● PROBLEM DESCRIPTION: Examine each line of the data. Copy the line if it includes the word "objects".

[Opening STUDY MATERIAL section]

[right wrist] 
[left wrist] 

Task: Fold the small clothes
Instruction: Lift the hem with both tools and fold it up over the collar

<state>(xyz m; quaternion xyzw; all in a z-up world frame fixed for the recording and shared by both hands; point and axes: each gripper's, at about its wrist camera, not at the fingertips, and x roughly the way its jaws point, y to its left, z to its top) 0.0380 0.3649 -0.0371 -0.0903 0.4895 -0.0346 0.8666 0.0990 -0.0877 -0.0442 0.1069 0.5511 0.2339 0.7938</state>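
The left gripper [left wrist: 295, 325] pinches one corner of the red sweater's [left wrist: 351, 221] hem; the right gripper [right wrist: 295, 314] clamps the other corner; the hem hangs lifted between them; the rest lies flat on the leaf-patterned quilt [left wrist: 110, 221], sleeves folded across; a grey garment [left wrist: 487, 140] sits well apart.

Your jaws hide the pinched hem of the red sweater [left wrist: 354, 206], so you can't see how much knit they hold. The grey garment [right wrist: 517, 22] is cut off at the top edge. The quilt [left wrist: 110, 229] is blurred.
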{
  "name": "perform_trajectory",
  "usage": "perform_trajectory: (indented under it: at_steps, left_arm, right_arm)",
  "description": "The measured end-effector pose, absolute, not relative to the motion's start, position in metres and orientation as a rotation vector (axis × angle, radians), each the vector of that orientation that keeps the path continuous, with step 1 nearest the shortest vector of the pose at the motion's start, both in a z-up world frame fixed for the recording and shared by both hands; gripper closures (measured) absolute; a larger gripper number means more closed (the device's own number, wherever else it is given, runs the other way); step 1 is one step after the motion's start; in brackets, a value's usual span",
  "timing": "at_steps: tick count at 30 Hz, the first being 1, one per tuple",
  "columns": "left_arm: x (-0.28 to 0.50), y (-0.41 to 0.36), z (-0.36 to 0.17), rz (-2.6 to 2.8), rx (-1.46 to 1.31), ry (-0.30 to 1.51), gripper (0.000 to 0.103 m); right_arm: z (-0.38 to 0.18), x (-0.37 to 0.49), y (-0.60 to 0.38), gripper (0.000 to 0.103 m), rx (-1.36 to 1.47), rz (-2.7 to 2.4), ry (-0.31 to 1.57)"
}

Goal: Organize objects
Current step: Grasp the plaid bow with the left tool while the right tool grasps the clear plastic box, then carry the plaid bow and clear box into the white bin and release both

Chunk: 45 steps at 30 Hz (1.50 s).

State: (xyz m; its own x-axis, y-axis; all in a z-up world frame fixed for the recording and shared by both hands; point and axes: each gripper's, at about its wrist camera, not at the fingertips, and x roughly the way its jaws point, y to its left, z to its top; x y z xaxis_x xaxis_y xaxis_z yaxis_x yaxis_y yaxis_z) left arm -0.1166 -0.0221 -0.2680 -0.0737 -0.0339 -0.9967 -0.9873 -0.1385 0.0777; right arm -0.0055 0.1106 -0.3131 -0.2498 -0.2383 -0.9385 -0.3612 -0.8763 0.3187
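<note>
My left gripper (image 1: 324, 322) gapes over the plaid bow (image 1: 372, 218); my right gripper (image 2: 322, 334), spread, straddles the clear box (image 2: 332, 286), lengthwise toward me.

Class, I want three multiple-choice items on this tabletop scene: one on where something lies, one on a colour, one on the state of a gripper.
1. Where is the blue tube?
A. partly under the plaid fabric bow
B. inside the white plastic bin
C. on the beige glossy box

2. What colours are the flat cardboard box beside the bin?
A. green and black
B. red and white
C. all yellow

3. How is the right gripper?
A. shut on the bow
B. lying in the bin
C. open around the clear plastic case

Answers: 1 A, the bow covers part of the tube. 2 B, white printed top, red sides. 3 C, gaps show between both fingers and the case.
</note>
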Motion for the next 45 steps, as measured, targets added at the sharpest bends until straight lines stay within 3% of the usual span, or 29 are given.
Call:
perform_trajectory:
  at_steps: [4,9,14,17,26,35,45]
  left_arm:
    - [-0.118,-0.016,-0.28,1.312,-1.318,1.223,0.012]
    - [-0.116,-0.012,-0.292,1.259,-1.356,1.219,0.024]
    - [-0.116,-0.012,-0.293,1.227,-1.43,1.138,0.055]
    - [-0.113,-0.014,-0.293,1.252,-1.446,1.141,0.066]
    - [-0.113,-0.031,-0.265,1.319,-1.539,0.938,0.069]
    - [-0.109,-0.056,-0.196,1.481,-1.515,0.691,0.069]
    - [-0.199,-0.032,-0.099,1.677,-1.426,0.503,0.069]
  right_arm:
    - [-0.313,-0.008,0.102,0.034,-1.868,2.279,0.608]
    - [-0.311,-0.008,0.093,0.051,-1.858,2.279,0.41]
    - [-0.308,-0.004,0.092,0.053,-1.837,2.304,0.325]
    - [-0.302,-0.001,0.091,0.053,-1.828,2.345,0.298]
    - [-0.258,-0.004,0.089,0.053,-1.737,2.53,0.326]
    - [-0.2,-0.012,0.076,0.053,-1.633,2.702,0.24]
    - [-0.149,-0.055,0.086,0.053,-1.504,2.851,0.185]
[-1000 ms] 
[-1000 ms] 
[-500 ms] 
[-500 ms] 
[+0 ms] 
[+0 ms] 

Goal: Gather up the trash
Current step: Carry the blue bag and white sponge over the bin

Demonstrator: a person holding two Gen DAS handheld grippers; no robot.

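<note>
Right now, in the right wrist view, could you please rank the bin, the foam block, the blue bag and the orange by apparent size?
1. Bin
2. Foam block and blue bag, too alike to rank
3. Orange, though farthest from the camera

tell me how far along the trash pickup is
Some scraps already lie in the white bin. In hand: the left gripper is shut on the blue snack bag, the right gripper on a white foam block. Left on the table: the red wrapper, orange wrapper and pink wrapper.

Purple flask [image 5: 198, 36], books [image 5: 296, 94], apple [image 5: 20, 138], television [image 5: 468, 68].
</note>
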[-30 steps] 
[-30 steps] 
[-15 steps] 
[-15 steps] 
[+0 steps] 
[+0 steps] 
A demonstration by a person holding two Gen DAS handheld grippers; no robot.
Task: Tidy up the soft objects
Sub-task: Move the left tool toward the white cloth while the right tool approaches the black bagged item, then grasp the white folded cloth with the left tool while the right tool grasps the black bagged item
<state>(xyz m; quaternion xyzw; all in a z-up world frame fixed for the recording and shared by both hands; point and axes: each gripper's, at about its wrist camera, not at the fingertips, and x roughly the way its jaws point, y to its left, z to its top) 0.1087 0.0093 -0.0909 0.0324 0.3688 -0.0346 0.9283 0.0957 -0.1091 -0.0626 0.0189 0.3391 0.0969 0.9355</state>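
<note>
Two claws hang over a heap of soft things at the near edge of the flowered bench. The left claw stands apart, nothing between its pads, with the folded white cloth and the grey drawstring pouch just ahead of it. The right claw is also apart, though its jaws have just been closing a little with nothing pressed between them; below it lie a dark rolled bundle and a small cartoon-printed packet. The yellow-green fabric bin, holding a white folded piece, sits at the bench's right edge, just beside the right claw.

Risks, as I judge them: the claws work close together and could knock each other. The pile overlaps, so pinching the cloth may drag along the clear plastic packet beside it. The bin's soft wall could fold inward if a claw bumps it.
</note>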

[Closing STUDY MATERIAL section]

● FINISHED TASK:
Goal: Organize objects
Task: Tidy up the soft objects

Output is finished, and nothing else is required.